Our son arrived quickly and without complication. Since I had participated in birthing classes I was permitted in the delivery room. The miracle of the boy baby's arrival was like nothing I had ever witnessed before. I was bursting with pride in this beautiful baby boy. I wanted to show him to everyone. No one had ever seen such a beautiful baby as this.
After the baby's arrival and things were more subdued, my wife slept. I went to the waiting area to use the pay phone. I had to call someone to tell them even though it was four in the morning. I called my friend Marvin. He answered groggily and congratulated me after I told him the news. As I paced around the waiting room my mind raced. Did I need to get a box of cigars? Who did I know who smoked cigars anyway?

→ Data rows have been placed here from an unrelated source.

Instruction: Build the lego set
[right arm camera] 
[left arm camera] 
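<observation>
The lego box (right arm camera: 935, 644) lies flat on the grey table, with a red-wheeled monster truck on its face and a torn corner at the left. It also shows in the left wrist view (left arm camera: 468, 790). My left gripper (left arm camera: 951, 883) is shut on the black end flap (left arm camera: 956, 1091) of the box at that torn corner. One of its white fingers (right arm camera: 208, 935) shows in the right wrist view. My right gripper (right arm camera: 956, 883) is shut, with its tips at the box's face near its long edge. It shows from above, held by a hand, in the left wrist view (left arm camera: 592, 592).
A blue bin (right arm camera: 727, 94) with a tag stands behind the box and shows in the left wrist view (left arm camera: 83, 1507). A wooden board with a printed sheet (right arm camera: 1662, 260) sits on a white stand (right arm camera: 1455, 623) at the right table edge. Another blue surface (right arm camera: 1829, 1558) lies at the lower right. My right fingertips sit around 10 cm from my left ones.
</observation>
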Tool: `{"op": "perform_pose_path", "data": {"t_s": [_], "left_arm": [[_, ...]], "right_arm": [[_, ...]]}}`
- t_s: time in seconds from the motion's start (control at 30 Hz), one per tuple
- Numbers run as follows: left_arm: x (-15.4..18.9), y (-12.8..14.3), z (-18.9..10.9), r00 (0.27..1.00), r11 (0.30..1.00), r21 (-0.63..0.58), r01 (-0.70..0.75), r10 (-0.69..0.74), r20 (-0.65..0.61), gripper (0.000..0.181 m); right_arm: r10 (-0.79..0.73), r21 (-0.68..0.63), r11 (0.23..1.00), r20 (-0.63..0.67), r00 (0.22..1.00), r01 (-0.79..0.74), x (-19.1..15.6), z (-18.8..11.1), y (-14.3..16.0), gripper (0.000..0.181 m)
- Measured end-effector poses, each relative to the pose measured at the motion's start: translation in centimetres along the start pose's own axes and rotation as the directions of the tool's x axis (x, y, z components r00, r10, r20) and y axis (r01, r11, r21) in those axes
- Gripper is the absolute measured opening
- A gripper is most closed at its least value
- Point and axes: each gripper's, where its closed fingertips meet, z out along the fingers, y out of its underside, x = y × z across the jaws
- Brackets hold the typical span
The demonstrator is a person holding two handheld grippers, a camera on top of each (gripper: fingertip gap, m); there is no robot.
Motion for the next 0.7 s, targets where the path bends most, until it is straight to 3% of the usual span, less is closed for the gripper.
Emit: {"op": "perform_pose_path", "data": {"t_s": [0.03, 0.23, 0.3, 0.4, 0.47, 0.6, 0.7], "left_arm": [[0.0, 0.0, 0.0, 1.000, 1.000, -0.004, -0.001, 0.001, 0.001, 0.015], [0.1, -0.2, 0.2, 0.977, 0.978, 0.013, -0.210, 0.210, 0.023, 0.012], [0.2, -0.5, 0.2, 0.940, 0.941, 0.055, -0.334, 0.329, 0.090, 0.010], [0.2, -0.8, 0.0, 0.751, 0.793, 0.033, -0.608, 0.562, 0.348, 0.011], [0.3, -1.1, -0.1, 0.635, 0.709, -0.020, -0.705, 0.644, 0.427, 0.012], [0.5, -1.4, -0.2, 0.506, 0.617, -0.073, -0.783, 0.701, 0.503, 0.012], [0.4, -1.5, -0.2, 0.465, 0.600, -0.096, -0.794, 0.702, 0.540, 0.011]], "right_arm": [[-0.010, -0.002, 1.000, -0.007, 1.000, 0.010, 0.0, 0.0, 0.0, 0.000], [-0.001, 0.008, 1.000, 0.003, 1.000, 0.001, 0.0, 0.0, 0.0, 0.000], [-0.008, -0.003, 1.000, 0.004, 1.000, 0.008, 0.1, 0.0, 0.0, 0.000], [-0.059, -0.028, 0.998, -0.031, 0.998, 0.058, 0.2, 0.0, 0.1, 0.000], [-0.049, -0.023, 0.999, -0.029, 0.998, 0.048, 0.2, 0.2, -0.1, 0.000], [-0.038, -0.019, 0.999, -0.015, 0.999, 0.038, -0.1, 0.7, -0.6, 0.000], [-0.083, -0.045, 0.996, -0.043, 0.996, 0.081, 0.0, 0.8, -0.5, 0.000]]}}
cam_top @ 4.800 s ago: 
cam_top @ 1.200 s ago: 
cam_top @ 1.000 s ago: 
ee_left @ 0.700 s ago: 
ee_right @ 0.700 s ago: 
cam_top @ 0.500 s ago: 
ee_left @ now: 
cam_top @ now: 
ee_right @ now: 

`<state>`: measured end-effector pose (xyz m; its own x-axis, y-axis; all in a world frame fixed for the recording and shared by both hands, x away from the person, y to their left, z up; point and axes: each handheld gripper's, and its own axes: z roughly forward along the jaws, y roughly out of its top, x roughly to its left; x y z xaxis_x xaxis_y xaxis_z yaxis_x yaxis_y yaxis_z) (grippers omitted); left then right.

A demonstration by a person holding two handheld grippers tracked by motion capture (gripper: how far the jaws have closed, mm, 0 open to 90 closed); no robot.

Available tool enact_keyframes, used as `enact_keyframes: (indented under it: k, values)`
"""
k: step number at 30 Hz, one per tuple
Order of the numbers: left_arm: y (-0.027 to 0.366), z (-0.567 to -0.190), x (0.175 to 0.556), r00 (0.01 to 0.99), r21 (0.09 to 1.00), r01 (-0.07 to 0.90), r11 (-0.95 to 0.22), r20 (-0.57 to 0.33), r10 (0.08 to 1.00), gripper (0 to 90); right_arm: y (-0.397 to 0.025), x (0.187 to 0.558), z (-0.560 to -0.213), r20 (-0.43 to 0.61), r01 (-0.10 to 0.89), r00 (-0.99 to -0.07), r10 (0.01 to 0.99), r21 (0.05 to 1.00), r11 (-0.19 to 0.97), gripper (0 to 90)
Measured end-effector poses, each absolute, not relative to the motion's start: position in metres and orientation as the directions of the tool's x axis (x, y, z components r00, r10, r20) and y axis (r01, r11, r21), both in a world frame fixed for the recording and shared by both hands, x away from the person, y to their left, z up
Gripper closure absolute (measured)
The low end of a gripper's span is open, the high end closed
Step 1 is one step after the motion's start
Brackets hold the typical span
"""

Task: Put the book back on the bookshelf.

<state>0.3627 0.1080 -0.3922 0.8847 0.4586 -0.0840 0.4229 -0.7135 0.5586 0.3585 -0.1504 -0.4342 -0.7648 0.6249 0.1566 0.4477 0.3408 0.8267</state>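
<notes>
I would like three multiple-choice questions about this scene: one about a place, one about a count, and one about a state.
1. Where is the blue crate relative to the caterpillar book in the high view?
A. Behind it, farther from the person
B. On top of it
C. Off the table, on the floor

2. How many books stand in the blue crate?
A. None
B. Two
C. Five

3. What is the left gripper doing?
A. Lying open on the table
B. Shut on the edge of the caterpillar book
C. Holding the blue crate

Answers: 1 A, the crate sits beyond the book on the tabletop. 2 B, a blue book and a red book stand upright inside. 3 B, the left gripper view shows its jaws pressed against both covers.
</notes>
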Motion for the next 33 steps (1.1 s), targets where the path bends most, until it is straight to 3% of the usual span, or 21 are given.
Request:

The hospital staff recommended that I go home and rest while my wife was recuperating. If it was determined that all was well I would be able to take my family home that afternoon. Like being in the happiest dream I could ever imagine, I went to my car and drove home.
Even at this hour it was still hot and humid. There were still clouds, but there was no rain. From all appearances today would be another bright sunny day. No rain meant no rainbows in the sky, but metaphorical rainbows permeated every part of me.
I was now a father.
What experience in your life did you have a big build up for? Did things pan out as you dreamed? How do you think having children changes a person?